C'est au VIIe siècle av. J-C que les Arméniens,
peuple indo-européen venu de Phrygie, s'installèrent
dans le nord de l'Anatolie, où s'était constitué,
deux siècles plus tôt, le royaume d'Ourartou. Ils
s'intégrèrent à la population autochtone,
mais leur présence à la charnière des grands
empires se disputant la domination du Proche-Orient allait leur
valoir de fréquentes invasions et la perte de leur indépendance.
Cependant, l'Arménie connut des heures de gloire, notamment
sous le règne de Dikran le Grand (v. 140 — v. 55,
roi à partir de 95 av. J-C). Évangélisée
par Grégoire Ier l'Illuminateur, elle fut, en 302, la
première nation à adopter le christianisme comme
religion officielle. Après le concile de Chalcédoine
(451), l'Église apostolique arménienne, attachée
à la doctrine monophysite, se sépara peu à
peu de l'Église catholique.
Le monde arménien, qui s'est longtemps caractérisé
par une forte tradition rurale, renforcé par une structure
de pouvoir de type féodal, c'est-à-dire fortement
décentralisée, a cependant connu au cours de sa
longue histoire plusieurs formes d'urbanisme, notamment sous
la dynastie des Bagratides (IXe-XIe s.). Après la
restauration de la royauté au profit des Bagratides par
Achot Bagratouni (884), on assista en effet au développement
d'un modèle urbain d'un type nouveau avec la fondation
d'Ani ; cette ville attira non seulement un grand nombre de
populations rurales, mais également une bonne partie
de l'aristocratie arménienne, pour atteindre asse vite
une centaine de milliers d'habitants.
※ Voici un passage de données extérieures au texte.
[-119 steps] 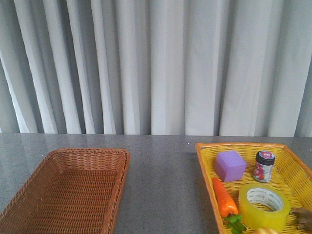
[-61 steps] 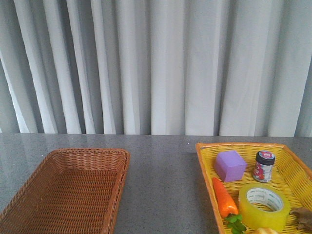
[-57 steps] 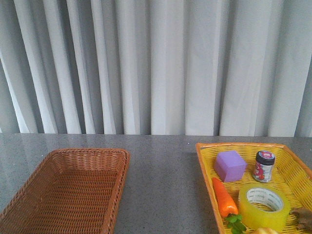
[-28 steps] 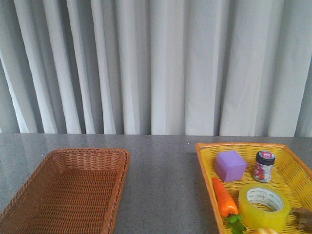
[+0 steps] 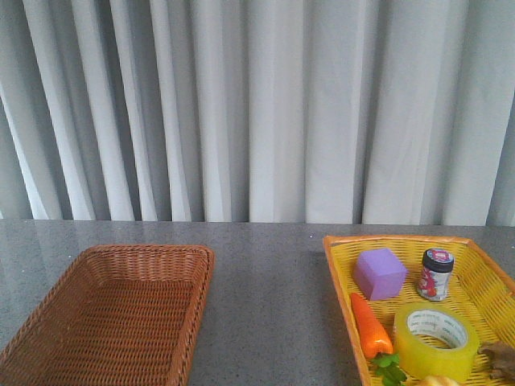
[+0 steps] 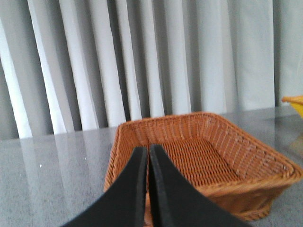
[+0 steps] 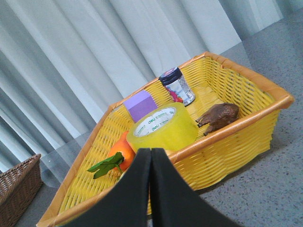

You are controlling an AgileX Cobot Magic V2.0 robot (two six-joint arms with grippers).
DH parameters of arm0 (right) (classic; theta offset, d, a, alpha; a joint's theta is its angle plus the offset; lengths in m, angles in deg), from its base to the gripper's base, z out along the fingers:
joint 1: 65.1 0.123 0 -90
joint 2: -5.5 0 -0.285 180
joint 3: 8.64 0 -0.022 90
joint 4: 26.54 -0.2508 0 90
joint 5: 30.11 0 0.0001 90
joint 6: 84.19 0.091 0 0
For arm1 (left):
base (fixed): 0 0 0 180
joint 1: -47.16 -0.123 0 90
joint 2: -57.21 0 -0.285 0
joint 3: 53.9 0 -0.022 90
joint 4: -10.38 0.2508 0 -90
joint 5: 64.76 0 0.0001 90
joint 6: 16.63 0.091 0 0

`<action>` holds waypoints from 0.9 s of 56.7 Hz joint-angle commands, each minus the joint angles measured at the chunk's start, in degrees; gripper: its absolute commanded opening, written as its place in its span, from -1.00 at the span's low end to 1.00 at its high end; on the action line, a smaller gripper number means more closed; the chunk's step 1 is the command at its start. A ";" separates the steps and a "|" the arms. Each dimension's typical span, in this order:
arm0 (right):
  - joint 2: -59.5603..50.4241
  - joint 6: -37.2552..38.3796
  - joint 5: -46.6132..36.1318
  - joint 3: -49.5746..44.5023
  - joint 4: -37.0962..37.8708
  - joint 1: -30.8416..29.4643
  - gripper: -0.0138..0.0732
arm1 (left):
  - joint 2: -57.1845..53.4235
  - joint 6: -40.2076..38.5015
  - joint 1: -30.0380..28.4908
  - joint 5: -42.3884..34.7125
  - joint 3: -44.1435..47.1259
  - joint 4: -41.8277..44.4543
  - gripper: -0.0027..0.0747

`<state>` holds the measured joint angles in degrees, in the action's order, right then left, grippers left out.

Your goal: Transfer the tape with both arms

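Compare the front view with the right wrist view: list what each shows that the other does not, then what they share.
Only the front view shows the whole brown basket and the table between the baskets; neither gripper appears there.

Only the right wrist view shows the right gripper, shut and outside the yellow basket's near rim, and the full brown lumpy item.

Both show the tape lying flat in the yellow basket with the purple cube, jar and carrot, plus the curtain.
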<state>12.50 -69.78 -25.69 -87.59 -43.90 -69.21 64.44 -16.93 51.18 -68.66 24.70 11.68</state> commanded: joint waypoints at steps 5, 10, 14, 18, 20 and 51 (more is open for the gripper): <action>-0.46 -0.01 -4.43 0.71 -1.89 -0.07 -0.69 | -0.41 -2.38 -0.02 -9.04 -0.85 -0.30 -0.95; -0.32 -0.01 -0.32 3.59 -2.67 -0.07 -0.69 | -0.41 -9.13 -0.02 -11.77 -0.85 -0.32 -0.95; 0.44 -0.41 3.41 6.39 -2.61 -0.07 -0.69 | -0.41 -15.43 -0.02 -13.99 -0.85 -0.23 -0.95; 1.58 -2.29 5.77 10.02 -2.54 -0.07 -0.68 | -0.41 -21.30 -0.02 -15.91 -1.03 -0.08 -0.94; 2.22 -4.11 5.99 11.70 -2.45 -0.07 -0.67 | -0.41 -23.07 -0.02 -16.47 -1.03 -0.08 -0.93; 19.11 -18.52 3.69 29.03 -2.60 -0.07 0.49 | -0.41 -31.12 0.15 -11.05 -9.70 -0.19 -0.65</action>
<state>29.20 -87.39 -15.59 -60.57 -46.45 -69.21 64.44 -47.07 51.18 -77.76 17.48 11.68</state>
Réunissant la plus
grande partie de l'élite politique et les différentes
institutions de l'État arménien, Ani abritait
aussi la résidence du chef de l'Église arménienne,
donnant du même coup aux souverains bagratides (Smbat
Ier Bagratouni : 890-914 ; Achot II Erkat : 914-928 ; Achot
III : 961-977; Smbat II Bagratouni: 977-989) un pouvoir qu'aucun
roi d'Arménie n'avait connu avant eux. Ce centralisme
favorisa également le développement d'un commerce
international et une prospérité dont témoignent
tous les auteurs de l'époque, tel l'historiographe Aristakès
Lastivertsi. On peut aussi imaginer que, dans ces circonstances,
la période bagratide fut marquée par une créativité
artistique et littéraire féconde, dont les vestiges
d'Ani sont le meilleur exemple.
Chronologie (1894)
Au XVIe siècle, les Turcs et les Perses se partagèrent
l'Arménie à l'issue d'une longue lutte: les premiers
s'approprièrent la partie occidentale, tandis que les
seconds s'installaient à l'est. En 1827, la Russie conquit,
sur la Perse, la région d'Erevan et, en 1878, elle reçut,
par le traité de Berlin, les régions turques de
Kars, Ardahan et Batumi. Cependant, la Turquie, qui conservait
une grande partie de l'Arménie, s'y livra à de
terribles massacres, surtout en 1894-1896 et en 1915-1916. En
1918 se créa une éphémère République
d'Arménie, qui fut reconnue au traité de Sèvres
(1920). Mais, dès 1921, le pays se trouvait de nouveau
partagé entre la Russie et la Turquie.